_Task statement_
Using the line that has "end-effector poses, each" as the starting point, print each line to the end of the material below word for word. Add no other lines.

--

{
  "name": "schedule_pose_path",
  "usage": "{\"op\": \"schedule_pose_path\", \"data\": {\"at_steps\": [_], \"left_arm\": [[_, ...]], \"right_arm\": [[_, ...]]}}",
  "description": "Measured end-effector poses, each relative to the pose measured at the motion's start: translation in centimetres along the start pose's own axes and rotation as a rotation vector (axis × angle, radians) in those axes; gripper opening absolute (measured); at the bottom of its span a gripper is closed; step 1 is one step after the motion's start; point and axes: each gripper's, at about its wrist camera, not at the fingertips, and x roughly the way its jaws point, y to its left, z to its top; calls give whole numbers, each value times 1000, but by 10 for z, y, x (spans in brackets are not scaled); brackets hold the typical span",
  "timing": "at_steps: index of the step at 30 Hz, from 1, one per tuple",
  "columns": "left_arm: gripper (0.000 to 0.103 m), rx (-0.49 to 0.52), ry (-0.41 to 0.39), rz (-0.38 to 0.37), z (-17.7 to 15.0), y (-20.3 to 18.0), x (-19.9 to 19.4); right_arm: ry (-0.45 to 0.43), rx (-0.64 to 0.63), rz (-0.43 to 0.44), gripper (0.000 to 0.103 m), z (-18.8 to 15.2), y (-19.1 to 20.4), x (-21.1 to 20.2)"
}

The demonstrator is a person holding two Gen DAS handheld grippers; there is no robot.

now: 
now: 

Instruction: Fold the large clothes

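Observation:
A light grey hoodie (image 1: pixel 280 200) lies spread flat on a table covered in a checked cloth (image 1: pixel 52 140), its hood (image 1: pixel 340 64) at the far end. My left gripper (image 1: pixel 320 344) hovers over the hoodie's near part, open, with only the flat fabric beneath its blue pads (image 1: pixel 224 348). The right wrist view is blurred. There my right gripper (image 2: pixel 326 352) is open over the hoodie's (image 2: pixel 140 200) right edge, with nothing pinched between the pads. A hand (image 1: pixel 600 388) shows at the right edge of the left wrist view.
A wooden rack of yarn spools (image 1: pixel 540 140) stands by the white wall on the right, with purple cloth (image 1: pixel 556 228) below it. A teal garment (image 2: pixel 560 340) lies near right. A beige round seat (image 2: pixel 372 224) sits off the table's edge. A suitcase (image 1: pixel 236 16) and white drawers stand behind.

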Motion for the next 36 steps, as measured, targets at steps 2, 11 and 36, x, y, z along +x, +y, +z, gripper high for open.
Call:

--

_Response to this task_
  "description": "Measured end-effector poses, each relative to the pose measured at the motion's start: translation in centimetres along the start pose's own axes and rotation as a rotation vector (axis × angle, radians) in those axes; gripper opening absolute (measured); at the bottom of its span a gripper is closed; step 1 is one step after the motion's start; point and axes: each gripper's, at about its wrist camera, not at the fingertips, and x roughly the way its jaws point, y to its left, z to its top; calls give whole numbers, each value times 1000, but by 10 for z, y, x (spans in brackets are not scaled); brackets hold the typical span",
  "timing": "at_steps: index of the step at 30 Hz, from 1, one per tuple",
  "columns": "left_arm: gripper (0.000 to 0.103 m), rx (-0.49 to 0.52), ry (-0.41 to 0.39), rz (-0.38 to 0.37), z (-17.7 to 15.0), y (-20.3 to 18.0), x (-19.9 to 19.4); right_arm: ry (-0.45 to 0.43), rx (-0.64 to 0.63), rz (-0.43 to 0.44), gripper (0.000 to 0.103 m), z (-18.8 to 15.2), y (-19.1 to 20.4), x (-21.1 to 20.2)"
}

The demonstrator is a person holding two Gen DAS handheld grippers; there is no robot.

now: 
now: 

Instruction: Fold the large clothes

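Observation:
A light grey hoodie (image 1: pixel 280 200) lies spread flat on a table covered in a checked cloth (image 1: pixel 52 140), its hood (image 1: pixel 340 64) at the far end. My left gripper (image 1: pixel 320 344) hovers over the hoodie's near part, open, with only the flat fabric beneath its blue pads (image 1: pixel 224 348). The right wrist view is blurred. There my right gripper (image 2: pixel 326 352) is open over the hoodie's (image 2: pixel 140 200) right edge, with nothing pinched between the pads. A hand (image 1: pixel 600 388) shows at the right edge of the left wrist view.
A wooden rack of yarn spools (image 1: pixel 540 140) stands by the white wall on the right, with purple cloth (image 1: pixel 556 228) below it. A teal garment (image 2: pixel 560 340) lies near right. A beige round seat (image 2: pixel 372 224) sits off the table's edge. A suitcase (image 1: pixel 236 16) and white drawers stand behind.
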
Motion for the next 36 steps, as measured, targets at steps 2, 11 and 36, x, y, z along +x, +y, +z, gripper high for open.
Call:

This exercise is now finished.